Deduplication threshold changes the order of the response tuples
josemarcosrf opened this issue · 2 comments
josemarcosrf commented
I've noticed the following behavior of the .extract_keywords
function:
When using a deduplication threshold (dedupLim
) lower than 1, the response tuples are of the form (word, score)
. e.g.:
('non-profit', 0.18087033619667015)
('social', 0.21178928326651927)
('media', 0.21178928326651927)
('handle', 0.28189161752425324)
However, when equal or greater than 1, becomes:
(0.18087033619667015, 'non-profit')
(0.21178928326651927, 'social')
(0.21178928326651927, 'media')
(0.28189161752425324, 'handle')
Below the sample code which produces the above outputs:
import yake
text = 'I handle social media for a non-profit.

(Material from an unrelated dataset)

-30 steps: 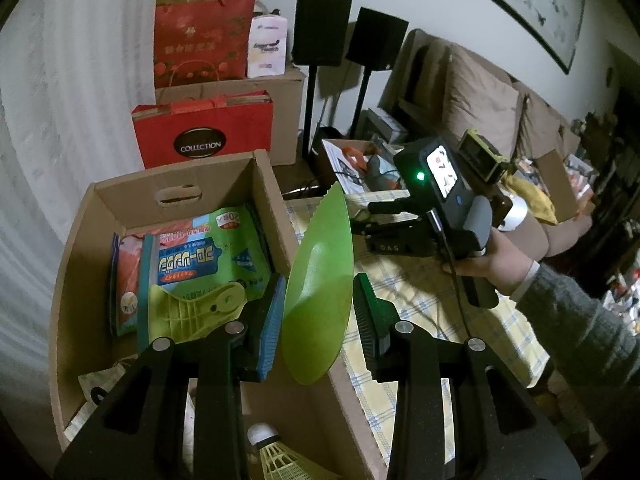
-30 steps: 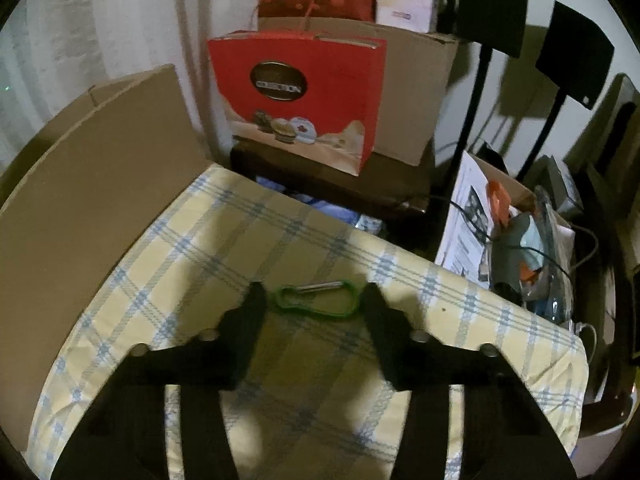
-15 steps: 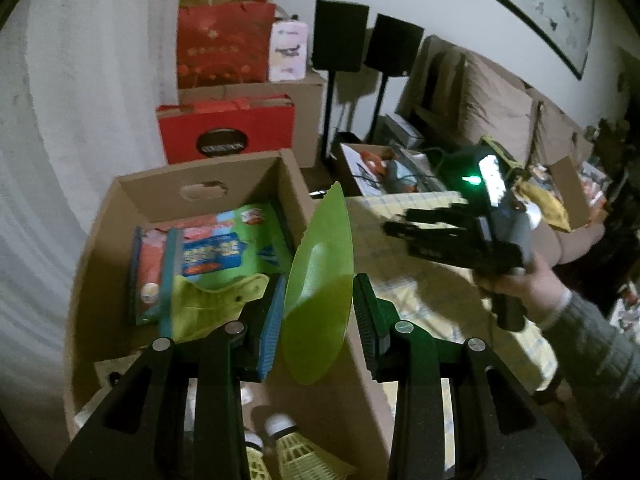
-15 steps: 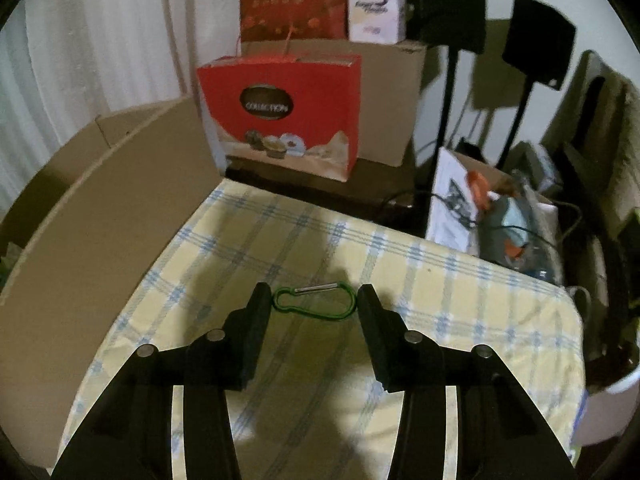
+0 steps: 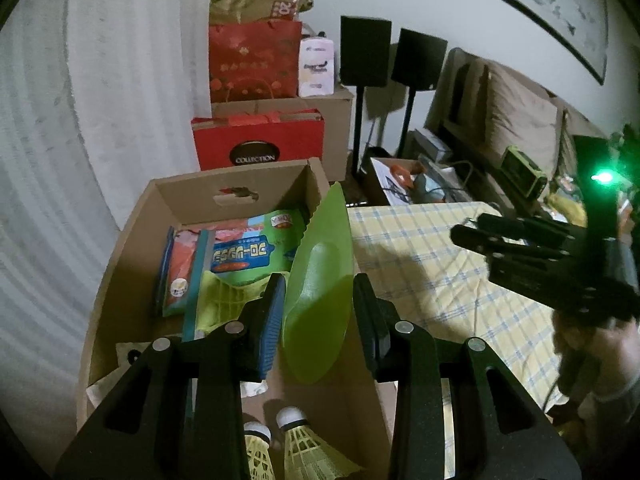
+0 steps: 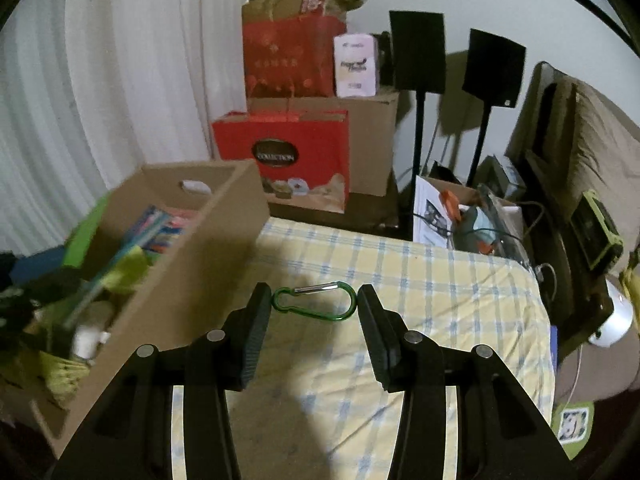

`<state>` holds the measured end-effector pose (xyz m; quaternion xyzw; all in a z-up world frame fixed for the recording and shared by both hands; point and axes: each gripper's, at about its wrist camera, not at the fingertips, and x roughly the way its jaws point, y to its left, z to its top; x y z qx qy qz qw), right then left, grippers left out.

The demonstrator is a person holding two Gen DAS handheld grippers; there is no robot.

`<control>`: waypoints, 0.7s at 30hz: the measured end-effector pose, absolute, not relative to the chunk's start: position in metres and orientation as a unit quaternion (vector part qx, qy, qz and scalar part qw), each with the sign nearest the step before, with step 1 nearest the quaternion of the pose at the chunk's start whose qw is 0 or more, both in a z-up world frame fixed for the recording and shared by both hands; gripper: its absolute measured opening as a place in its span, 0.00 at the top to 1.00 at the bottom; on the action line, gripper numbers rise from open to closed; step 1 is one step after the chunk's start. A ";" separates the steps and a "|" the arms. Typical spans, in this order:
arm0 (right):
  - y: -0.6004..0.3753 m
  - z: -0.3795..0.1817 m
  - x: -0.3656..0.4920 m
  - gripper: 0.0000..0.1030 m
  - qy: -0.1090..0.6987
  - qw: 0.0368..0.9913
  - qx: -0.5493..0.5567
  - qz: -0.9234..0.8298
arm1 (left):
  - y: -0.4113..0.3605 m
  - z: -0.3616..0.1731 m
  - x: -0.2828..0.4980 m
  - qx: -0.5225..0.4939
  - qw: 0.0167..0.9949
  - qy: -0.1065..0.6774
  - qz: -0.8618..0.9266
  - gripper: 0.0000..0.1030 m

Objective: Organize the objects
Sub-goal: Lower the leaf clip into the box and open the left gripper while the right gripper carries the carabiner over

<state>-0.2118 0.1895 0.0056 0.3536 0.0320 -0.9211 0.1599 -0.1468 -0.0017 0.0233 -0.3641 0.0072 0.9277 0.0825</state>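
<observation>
My left gripper [image 5: 319, 314] is shut on a green plastic plate [image 5: 318, 292], held on edge above the open cardboard box [image 5: 132, 236]. The box holds colourful packets [image 5: 244, 250], a yellow-green item and two shuttlecocks [image 5: 296, 440]. My right gripper [image 6: 313, 320] is shut on a green carabiner [image 6: 314, 302], held across between its fingers above the yellow checked cloth [image 6: 440, 292]. The box [image 6: 192, 280] stands to its left. The right gripper also shows at the right of the left wrist view [image 5: 472, 236].
A red COLLECTION bag [image 6: 280, 156], a brown carton with a red gift bag [image 6: 292, 56] and two black speakers on stands [image 6: 420, 52] stand behind the table. A box of clutter [image 6: 468, 216] and a sofa [image 5: 512, 120] lie to the right.
My right gripper has risen off the cloth with the carabiner in it. My left gripper has moved left and back over the box with the plate.
</observation>
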 end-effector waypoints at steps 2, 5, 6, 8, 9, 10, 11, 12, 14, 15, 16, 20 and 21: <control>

Should I start going to social media networking events? Are there any good ones in the bay area?'
kw_extractor = yake.KeywordExtractor(lan="en", n=1, dedupLim=1, top=4, features=None)
keywords = kw_extractor.extract_keywords(text)
for kw in keywords:
print(kw)
The issue seems to stem from the difference between these two lines: yake.py#L71 and yake.py#L85
Happy to submit a PR to fix it if is of any help
josemarcosrf commented
arianpasquali commented
Thank you for the help @jmrf. We included Jake's PR.